Austria-Hungary, often referred to as the Austro-Hungarian Empire or the Dual Monarchy, was a constitutional monarchy and great power in Central Europe between 1867 and 1918. It was formed with the Austro-Hungarian Compromise of 1867 in the aftermath of the Austro-Prussian War and was dissolved shortly after its defeat in the First World War.
Austria-Hungary was ruled by the House of Habsburg and constituted the last phase in the constitutional evolution of the Habsburg monarchy. It was a multinational state and one of Europe's major powers at the time. Austria-Hungary was geographically the second-largest country in Europe after the Russian Empire, at 621,538 km2 (239,977 sq mi) and the third-most populous (after Russia and the German Empire). The Empire built up the fourth-largest machine building industry in the world, after the United States, Germany and the United Kingdom. Austria-Hungary also became the world's third-largest manufacturer and exporter of electric home appliances, electric industrial appliances, and power generation apparatus for power plants, after the United States and the German Empire.
At its core was the dual monarchy which was a real union between Cisleithania, the northern and western parts of the former Austrian Empire, and the Kingdom of Hungary. Following the 1867 reforms, the Austrian and Hungarian states were co-equal in power. The two states conducted common foreign, defense, and financial policies, but all other governmental faculties were divided among respective states. A third component of the union was the Kingdom of Croatia-Slavonia, an autonomous region under the Hungarian crown, which negotiated the Croatian–Hungarian Settlement in 1868. After 1878, Bosnia and Herzegovina came under Austro-Hungarian joint military and civilian rule until it was fully annexed in 1908, provoking the Bosnian crisis among the other powers.
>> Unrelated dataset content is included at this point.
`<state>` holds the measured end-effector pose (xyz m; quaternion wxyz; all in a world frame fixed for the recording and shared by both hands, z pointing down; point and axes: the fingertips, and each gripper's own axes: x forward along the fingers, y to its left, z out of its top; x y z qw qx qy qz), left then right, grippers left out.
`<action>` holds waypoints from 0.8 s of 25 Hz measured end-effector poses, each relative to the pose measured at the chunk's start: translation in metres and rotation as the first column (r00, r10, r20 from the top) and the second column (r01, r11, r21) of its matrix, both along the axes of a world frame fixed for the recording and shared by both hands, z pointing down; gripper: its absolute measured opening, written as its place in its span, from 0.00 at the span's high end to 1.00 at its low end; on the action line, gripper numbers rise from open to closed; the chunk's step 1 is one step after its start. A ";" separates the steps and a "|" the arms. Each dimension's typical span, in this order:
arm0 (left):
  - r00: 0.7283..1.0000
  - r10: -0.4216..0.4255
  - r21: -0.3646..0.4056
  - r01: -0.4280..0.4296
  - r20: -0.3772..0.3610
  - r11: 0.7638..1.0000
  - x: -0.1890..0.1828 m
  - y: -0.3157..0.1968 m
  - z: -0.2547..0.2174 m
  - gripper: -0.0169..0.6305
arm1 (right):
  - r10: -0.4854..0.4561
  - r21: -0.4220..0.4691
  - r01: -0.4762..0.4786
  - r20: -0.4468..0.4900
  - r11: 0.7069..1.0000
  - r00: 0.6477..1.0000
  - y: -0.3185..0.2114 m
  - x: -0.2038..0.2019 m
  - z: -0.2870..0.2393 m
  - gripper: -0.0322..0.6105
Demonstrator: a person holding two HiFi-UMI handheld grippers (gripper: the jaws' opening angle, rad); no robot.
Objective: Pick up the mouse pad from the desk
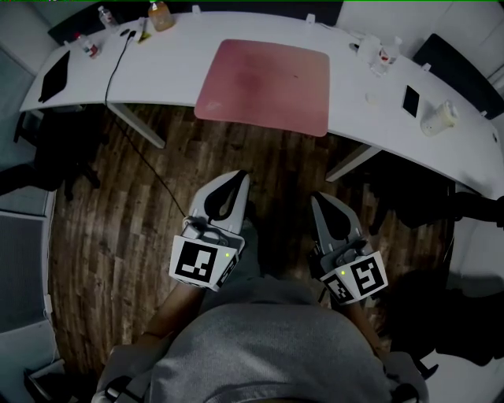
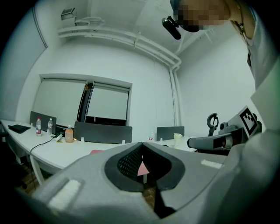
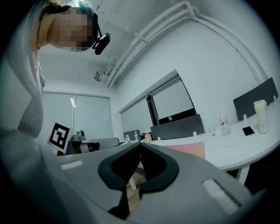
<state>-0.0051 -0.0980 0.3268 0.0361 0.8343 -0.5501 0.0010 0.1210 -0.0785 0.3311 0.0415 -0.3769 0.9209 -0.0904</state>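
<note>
The white counter (image 1: 346, 118) curves across the top of the head view. At its left end, about ten o'clock from the grippers, lies a flat black case (image 1: 55, 76). Two small red-labelled bottles (image 1: 85, 46) stand just right of the case. A black cable (image 1: 116, 67) runs from the back of the counter over its front edge and down across the wooden floor (image 1: 102, 236). At eleven o'clock an orange-filled bottle (image 1: 160, 14) stands near the back edge.

The pink mouse pad (image 1: 264, 85) lies flat on the counter at twelve o'clock, with its near edge at the counter's front edge. Nothing rests on it, and it is well apart from both grippers.

Below it, over the floor, the left gripper (image 1: 241, 179) points toward the counter. Its jaws are pressed together with nothing between them, and its own view shows a sliver of the pink pad beyond the closed tips. The right gripper (image 1: 316, 200) sits beside it at the same level. It also points at the counter, with its jaws closed and empty. Each gripper carries its marker cube close to the person's grey top (image 1: 268, 346).

Toward two o'clock the counter holds a small clear bottle (image 1: 386, 53), a black phone (image 1: 410, 100) and a white lidded cup (image 1: 438, 118).
</note>
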 end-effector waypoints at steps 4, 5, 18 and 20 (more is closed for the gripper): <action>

Austria-Hungary was one of the Central Powers in World War I, which began with an Austro-Hungarian war declaration on the Kingdom of Serbia on 28 July 1914. It was already effectively dissolved by the time the military authorities signed the armistice of Villa Giusti on 3 November 1918. The Kingdom of Hungary and the First Austrian Republic were treated as its successors de jure, whereas the independence of the West Slavs and South Slavs of the Empire as the First Czechoslovak Republic, the Second Polish Republic, and the Kingdom of Yugoslavia, respectively, and most of the territorial demands of the Kingdom of Romania and the Kingdom of Italy were also recognized by the victorious powers in 1920.